### Your instructions
When the string "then" occurs in a line of the records, show that line.

### Data provided
:::
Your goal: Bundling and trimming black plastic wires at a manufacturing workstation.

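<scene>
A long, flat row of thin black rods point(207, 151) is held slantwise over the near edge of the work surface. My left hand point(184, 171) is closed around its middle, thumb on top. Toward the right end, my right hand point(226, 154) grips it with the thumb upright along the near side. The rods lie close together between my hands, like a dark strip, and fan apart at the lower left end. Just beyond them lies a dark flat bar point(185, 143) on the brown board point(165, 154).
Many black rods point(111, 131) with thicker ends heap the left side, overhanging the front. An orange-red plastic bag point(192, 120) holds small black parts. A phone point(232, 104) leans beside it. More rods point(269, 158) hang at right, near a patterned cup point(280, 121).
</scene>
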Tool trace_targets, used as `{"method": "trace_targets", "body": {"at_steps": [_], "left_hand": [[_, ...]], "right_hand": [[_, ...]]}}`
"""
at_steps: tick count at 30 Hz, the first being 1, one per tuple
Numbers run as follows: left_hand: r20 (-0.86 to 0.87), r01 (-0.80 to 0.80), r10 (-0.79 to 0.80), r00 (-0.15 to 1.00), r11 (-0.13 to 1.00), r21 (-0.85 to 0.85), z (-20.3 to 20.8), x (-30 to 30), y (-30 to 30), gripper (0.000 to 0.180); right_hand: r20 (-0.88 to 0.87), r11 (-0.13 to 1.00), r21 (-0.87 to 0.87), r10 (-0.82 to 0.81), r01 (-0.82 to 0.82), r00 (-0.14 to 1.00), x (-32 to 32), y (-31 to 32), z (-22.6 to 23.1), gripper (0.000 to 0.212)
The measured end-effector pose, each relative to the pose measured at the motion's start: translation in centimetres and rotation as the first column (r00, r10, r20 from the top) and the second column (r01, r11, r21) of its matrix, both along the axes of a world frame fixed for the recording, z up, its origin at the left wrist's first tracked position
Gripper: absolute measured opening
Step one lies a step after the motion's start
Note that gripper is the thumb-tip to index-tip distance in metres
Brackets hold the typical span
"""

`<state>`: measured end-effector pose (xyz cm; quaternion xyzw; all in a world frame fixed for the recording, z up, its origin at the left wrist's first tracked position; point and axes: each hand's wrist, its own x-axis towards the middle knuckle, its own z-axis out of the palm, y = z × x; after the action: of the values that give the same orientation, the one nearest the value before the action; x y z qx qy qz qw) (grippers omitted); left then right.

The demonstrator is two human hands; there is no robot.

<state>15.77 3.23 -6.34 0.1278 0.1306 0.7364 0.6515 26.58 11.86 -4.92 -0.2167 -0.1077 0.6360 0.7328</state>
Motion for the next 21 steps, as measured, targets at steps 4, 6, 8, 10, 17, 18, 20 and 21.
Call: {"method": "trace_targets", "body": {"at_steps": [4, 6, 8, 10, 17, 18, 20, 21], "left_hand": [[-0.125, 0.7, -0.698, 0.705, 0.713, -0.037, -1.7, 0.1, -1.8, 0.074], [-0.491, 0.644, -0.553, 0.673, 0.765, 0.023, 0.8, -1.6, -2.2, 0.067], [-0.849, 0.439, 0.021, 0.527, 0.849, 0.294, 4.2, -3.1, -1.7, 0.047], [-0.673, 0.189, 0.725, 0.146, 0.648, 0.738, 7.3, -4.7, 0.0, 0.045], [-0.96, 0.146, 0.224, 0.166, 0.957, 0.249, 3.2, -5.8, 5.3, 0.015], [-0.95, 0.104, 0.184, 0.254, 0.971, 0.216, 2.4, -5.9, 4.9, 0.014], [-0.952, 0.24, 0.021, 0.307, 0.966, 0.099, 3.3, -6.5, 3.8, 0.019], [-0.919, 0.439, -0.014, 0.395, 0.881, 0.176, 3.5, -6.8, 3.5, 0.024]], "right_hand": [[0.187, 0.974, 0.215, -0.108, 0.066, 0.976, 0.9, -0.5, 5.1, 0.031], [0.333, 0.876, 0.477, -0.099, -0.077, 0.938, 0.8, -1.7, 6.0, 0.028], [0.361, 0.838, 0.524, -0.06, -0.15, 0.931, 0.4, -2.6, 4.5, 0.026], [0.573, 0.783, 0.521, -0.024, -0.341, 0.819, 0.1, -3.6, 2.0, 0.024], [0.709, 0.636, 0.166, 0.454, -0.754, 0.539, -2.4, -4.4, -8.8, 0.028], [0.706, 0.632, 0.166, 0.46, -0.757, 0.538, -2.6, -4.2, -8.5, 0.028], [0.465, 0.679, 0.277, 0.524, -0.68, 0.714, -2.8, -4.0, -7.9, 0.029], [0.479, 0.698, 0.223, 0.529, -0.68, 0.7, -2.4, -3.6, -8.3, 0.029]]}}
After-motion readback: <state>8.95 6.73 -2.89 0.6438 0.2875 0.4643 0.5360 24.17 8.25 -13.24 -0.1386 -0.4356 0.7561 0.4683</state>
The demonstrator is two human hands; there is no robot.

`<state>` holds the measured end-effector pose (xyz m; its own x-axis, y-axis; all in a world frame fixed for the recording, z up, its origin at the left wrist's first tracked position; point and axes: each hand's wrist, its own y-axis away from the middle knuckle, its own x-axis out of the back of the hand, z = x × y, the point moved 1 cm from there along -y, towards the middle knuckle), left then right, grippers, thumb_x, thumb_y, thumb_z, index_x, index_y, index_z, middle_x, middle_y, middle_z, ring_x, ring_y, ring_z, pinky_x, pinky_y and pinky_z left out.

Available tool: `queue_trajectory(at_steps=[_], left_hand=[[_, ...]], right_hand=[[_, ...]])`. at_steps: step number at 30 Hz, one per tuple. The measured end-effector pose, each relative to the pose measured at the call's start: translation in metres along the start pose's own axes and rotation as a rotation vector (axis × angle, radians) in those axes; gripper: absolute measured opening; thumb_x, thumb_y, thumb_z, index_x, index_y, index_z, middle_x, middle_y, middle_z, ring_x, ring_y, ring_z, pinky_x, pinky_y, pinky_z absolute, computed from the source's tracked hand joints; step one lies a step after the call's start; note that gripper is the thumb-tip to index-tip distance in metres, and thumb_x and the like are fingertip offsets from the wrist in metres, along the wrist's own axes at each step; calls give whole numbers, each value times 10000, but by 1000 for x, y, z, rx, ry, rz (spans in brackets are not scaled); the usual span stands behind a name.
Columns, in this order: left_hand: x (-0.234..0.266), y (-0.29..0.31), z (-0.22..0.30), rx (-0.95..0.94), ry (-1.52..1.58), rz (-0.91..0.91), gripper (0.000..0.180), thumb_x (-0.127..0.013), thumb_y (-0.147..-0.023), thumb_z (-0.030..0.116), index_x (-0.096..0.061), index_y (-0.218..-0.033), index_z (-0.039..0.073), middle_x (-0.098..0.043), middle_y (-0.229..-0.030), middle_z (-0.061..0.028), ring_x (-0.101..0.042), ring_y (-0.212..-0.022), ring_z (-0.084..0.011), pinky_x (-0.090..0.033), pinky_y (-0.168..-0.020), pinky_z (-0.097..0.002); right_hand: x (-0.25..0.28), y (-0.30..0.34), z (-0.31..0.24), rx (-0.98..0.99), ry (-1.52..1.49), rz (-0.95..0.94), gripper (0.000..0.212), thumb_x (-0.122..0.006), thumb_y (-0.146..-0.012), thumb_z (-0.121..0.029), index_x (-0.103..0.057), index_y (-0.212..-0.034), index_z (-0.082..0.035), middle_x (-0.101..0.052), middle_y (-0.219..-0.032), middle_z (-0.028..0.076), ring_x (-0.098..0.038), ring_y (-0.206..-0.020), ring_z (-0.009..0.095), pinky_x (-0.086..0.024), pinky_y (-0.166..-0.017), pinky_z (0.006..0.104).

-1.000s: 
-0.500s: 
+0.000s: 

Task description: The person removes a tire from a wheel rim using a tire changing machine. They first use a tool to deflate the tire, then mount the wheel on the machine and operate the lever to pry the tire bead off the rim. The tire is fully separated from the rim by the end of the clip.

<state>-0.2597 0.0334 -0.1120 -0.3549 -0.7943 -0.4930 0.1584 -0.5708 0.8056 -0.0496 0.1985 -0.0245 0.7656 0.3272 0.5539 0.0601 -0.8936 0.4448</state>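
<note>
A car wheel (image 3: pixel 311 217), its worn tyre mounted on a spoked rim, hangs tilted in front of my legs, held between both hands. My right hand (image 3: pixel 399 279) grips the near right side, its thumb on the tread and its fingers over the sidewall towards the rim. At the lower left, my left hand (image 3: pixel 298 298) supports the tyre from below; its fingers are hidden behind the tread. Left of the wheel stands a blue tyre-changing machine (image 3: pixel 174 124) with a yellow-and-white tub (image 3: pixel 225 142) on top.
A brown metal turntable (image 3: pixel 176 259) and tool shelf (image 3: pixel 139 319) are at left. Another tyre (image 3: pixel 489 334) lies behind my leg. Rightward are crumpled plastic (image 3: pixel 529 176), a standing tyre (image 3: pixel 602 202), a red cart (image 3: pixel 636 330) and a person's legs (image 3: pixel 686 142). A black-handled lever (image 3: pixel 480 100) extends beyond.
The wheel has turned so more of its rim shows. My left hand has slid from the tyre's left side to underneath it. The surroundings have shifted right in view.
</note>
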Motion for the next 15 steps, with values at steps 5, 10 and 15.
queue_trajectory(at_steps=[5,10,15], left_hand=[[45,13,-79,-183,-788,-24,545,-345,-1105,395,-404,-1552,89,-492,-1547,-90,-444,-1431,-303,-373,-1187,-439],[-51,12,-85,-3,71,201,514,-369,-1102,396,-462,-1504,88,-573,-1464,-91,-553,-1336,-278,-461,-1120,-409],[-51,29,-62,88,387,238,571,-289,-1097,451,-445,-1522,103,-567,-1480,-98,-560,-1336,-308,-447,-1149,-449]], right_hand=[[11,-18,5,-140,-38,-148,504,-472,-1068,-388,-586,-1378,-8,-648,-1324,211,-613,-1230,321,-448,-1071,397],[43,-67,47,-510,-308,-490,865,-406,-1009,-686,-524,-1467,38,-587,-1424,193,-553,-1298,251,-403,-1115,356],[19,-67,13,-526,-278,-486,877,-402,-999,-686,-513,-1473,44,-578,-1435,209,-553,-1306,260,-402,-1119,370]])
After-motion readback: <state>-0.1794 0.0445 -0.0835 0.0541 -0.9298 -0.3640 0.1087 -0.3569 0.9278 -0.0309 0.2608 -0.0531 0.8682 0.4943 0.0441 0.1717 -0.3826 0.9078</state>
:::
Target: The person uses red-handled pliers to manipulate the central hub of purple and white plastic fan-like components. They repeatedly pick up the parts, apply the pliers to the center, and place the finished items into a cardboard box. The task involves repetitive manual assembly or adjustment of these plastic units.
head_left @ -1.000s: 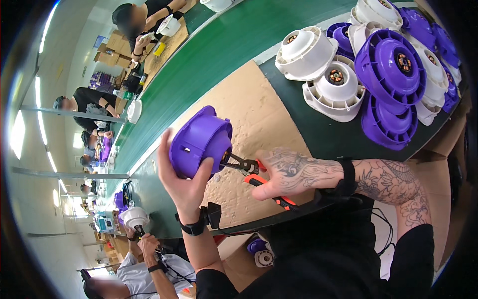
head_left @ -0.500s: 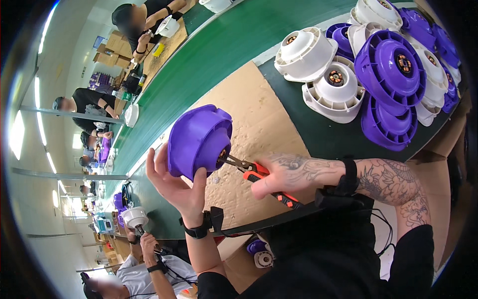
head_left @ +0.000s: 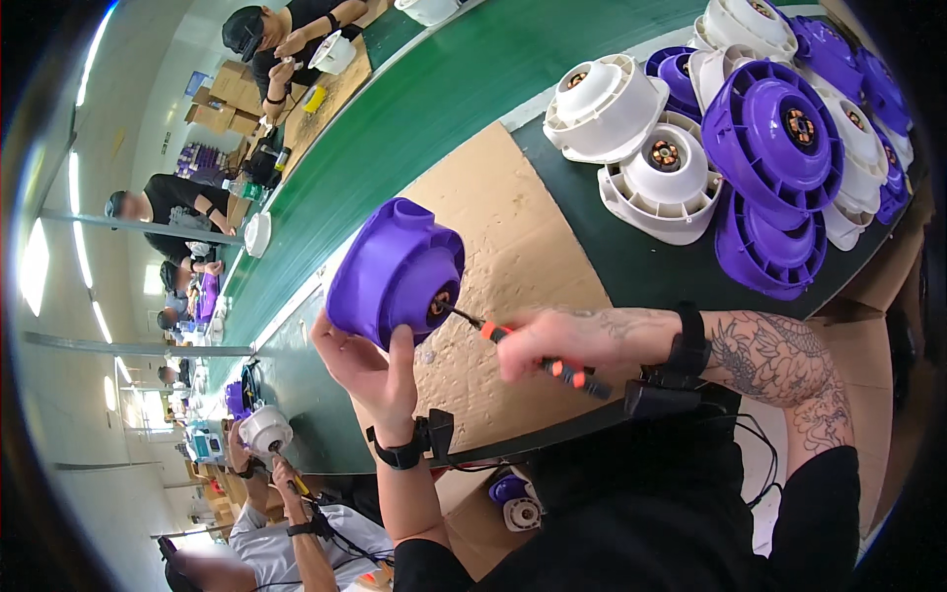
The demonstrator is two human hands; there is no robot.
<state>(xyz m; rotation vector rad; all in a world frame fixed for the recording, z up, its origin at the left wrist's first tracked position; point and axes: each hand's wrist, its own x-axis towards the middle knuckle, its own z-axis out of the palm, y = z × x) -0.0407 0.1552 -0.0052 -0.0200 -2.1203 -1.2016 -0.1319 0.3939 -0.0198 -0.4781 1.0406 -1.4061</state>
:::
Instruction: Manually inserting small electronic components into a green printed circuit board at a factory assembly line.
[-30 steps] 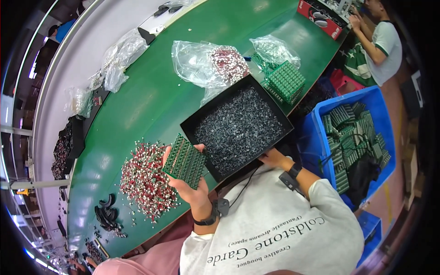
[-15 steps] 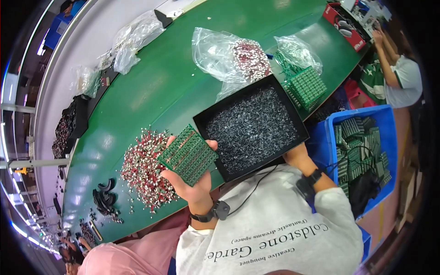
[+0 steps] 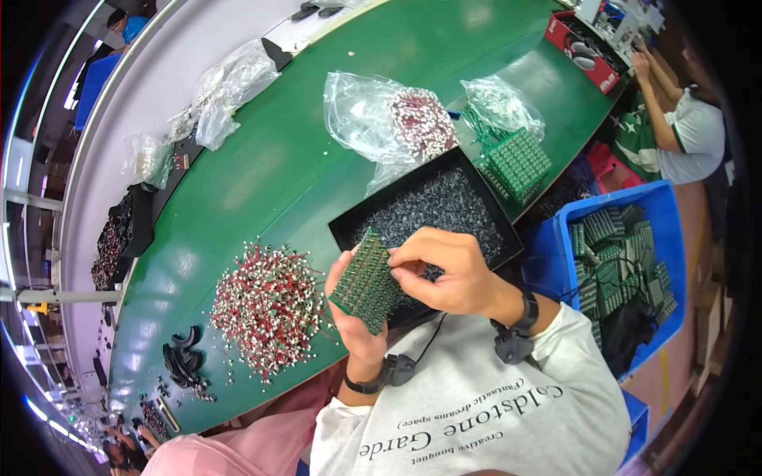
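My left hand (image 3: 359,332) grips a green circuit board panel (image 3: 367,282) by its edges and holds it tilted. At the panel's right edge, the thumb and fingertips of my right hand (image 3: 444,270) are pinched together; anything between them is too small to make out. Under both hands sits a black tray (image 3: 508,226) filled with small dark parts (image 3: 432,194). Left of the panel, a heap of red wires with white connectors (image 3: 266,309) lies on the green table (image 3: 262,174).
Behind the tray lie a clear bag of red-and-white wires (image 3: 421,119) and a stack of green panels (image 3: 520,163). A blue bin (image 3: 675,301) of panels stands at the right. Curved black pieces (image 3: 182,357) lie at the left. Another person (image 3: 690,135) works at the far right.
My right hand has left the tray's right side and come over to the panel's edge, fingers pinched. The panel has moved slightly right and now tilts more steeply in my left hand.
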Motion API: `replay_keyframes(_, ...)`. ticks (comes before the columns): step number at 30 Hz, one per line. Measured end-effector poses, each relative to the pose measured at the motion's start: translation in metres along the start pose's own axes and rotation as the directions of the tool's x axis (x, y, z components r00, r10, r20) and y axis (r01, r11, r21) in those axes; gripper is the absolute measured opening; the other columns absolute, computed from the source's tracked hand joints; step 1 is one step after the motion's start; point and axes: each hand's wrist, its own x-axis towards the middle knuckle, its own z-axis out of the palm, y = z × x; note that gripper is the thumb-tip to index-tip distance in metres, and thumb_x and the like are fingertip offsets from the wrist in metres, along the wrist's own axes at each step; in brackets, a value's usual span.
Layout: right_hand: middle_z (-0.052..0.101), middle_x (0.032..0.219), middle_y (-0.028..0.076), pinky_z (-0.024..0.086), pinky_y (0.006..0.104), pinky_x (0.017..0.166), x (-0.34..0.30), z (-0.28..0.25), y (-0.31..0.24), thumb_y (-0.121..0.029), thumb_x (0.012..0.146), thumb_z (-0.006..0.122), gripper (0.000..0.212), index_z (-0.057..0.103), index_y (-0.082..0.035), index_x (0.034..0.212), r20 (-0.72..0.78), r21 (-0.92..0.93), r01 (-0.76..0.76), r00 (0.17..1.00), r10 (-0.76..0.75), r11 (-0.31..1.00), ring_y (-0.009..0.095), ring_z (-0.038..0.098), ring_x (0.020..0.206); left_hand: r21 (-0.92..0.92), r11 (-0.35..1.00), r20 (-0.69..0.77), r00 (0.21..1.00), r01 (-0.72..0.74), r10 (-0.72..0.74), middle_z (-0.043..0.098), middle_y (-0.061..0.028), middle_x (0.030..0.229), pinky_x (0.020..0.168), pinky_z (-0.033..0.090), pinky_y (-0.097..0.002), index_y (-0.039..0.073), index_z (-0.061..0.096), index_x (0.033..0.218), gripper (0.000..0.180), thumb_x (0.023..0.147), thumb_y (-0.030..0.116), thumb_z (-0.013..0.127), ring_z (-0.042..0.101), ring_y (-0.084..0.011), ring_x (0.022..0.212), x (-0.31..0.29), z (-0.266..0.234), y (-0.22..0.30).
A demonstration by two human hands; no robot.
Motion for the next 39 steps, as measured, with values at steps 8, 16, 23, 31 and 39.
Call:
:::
### Task answer
`<state>`: measured end-effector pose (xyz cm; quaternion xyzw; all in a world frame fixed for the recording, z up, its origin at the left wrist's first tracked position; point and axes: each hand's wrist, its own x-axis towards the middle knuckle, its own z-axis out of the palm, y = z × x; after the action: of the values that give the same orientation, the one nearest the value before the action; x y z qx qy qz qw) (grippers omitted); left then right.
`<state>` holds the measured end-effector pose (xyz m; its own x-axis, y-axis; all in a world frame fixed for the recording, z up, its origin at the left wrist's first tracked position; point and axes: each hand's wrist, its own y-axis away from the middle knuckle, its own x-axis out of the back of the hand, z = x × y, the point moved 1 cm from there along -y, towards the middle knuckle), left then right, grippers, thumb_x, thumb_y, thumb_z, index_x, index_y, index_z, middle_x, middle_y, middle_z, ring_x, ring_y, ring_z, pinky_x, pinky_y and pinky_z left out.
Task description: The person removes a tire from a wheel rim using a tire changing machine. They first use a tool to deflate the tire, then mount the wheel on the machine and operate the lever to pry the tire bead off the rim. The tire is fully separated from the rim by the end of the clip.

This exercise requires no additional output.